Tentang jarangnya tegakan muda dalam kawasan Cagar Alam Mutis, menurut salah seorang warga, itu semata-mata karena faktor alam. ”Khusus dalam Cagar Alam Mutis yang umumnya dengan tegakan padat. Dengan tegakan seperti itu, jelas tidak memberi kesempatan kepada anakan atau tegakan baru tumbuh di bawahnya. Jadi, penyebabnya bukan injakan kaki hewan, melainkan karena tegakan yang padat,” katanya.

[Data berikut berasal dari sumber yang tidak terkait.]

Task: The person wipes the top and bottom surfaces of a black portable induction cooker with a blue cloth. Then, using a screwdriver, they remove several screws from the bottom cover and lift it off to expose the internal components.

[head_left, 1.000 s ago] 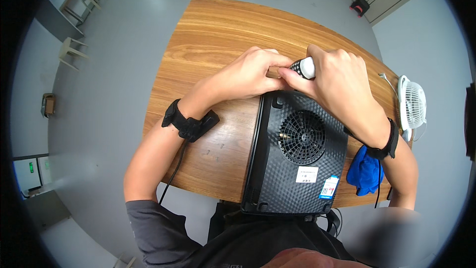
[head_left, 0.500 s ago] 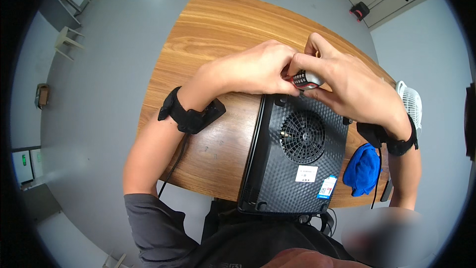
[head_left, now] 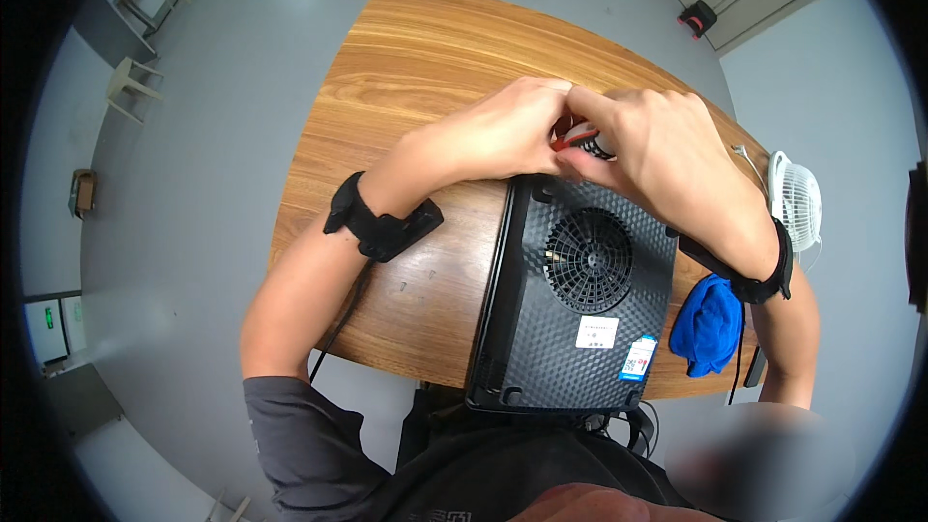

”Kami di desa ini sejak nenek moyang sudah jelas aturan adatnya, yakni ada batas wilayah untuk kebun dan kawasan hutan. Masyarakat yang melanggar akan dikenai sanksi berat,” kata Kepala Desa Nenas Uria Kore.

Desa Nenas kini berpenduduk 2.000 jiwa atau 446 keluarga. Didukung aturan adat, pemerintah desa telah menurunkan peraturan desa yang melarang warganya menebang pohon dalam kawasan hutan atau menangkap biota air di bagian hulu sungai. Warga yang terbukti melanggar akan didenda Rp 1 juta per tindakan.

”Warga yang melihat dan melapor juga diberi penghargaan Rp 100.000,” tutur Uria Kore.